Они читали мою завтрашнюю речь раньше меня.

И теперь всё складывалось так плотно, что даже красиво. Завтра государь либо произносит написанное — и тогда получает от страны то, что получает, а они получают царя, который говорит их словами. Либо государь при пятистах свидетелях отступает от текста, согласованного с вдовствующей императрицей и старшим членом фамилии, и говорит от себя нечто иное — и это уже не разногласие во мнениях, а поступок, которого от здорового человека не ждут.

Отклонение можно доказать. Оно документально: есть черновик у автора, есть три чистовых списка, есть двое читавших, из которых один вдовствующая императрица, есть текст, отданный мне накануне вечером, чтобы я успел привыкнуть к словам.

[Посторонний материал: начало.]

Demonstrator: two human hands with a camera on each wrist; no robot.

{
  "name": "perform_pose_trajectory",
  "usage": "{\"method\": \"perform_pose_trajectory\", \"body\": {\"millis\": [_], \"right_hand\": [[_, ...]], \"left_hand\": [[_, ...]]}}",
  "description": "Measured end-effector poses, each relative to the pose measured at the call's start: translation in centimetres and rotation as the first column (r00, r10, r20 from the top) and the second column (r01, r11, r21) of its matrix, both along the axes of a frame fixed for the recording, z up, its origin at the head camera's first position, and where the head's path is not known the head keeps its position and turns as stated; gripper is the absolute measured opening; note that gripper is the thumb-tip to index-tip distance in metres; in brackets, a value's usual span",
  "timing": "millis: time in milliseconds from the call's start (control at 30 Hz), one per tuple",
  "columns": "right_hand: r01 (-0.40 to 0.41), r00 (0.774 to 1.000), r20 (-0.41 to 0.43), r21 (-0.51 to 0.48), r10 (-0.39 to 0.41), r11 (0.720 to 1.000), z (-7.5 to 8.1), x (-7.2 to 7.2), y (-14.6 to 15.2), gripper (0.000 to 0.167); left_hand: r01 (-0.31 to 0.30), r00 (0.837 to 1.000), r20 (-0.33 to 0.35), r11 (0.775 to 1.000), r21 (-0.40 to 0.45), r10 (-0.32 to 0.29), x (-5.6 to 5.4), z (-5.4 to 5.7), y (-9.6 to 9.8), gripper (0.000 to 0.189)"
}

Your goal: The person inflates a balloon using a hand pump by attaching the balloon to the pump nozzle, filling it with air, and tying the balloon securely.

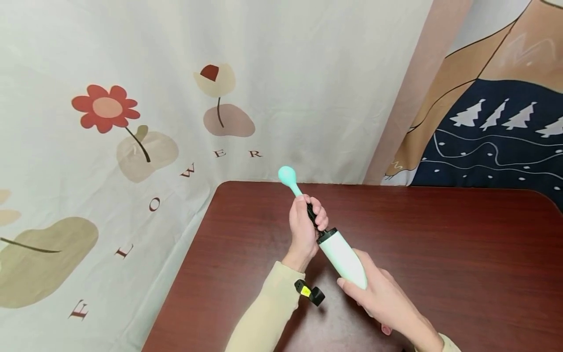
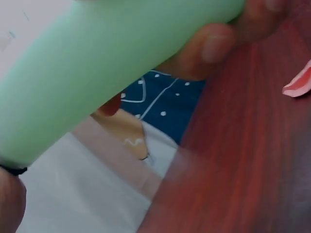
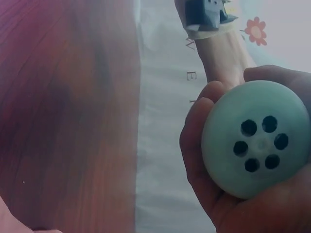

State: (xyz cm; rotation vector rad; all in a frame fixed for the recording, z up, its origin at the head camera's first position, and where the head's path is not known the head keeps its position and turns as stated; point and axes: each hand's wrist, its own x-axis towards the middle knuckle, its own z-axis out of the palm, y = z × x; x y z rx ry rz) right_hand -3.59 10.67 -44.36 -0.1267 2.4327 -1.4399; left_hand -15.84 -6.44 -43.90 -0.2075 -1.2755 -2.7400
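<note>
My left hand (image 1: 303,222) grips a black shaft just below a mint-green handle with a round knob (image 1: 287,176) on its end. Below that hand, the shaft runs into the black rim of a pale green tube (image 1: 345,261), which slants down to the right. My right hand (image 1: 382,293) holds the tube near its lower end, the thumb along its near side. In the right wrist view, several dark holes form a ring in the tube's rounded end (image 3: 262,145). The left wrist view shows the tube's side (image 2: 97,73) close up, with right-hand fingers (image 2: 201,51) around it.
Both hands are over a dark red-brown wooden table (image 1: 440,254). A pale curtain (image 1: 308,88) printed with flowers and letters hangs behind it and along the left. A patterned dark blue cloth (image 1: 497,142) hangs at the back right. A pink-and-red object (image 2: 299,82) shows at the left wrist view's edge.
</note>
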Motion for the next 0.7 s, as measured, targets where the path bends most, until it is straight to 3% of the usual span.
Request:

Всякий, кому назавтра покажут заключение о нервном переутомлении, спросит одно: а было ли за государем что-нибудь странное? И ему ответят: как же, при пятистах человеках отступил от согласованного слова и говорил не по бумаге.

Речь стала капканом, и — самое противное — капкан этот никто не ставил.

Мать читала, потому что мать. Владимир — потому что старший. Победоносцев дал прочесть, потому что счёл долгом. Копии сделали, потому что так делается. Каждый из четверых поступил правильно, и вместе вышло то, что вышло, — точно как в декабре с бумагой, умершей в столе, не нарушив ни единого правила.

— Константин Петрович, оставьте мне.

— Разумеется, ваше величество. Затем и привёз.

Он встал и стал одеваться, и уже в шубе обернулся.

— Ваше величество… Дозвольте.

— Дозволяю.

— Вы завтра будете волноваться, — сказал он. — Это не беда, и стыдиться тут нечего: я в первый раз перед Государственным советом читал по бумаге и держал её обеими руками, и руки тряслись так, что сосед мой отвернулся из деликатности. Мой совет: не поднимайте глаз на зал. Смотрите в текст и говорите ровно то, что написано.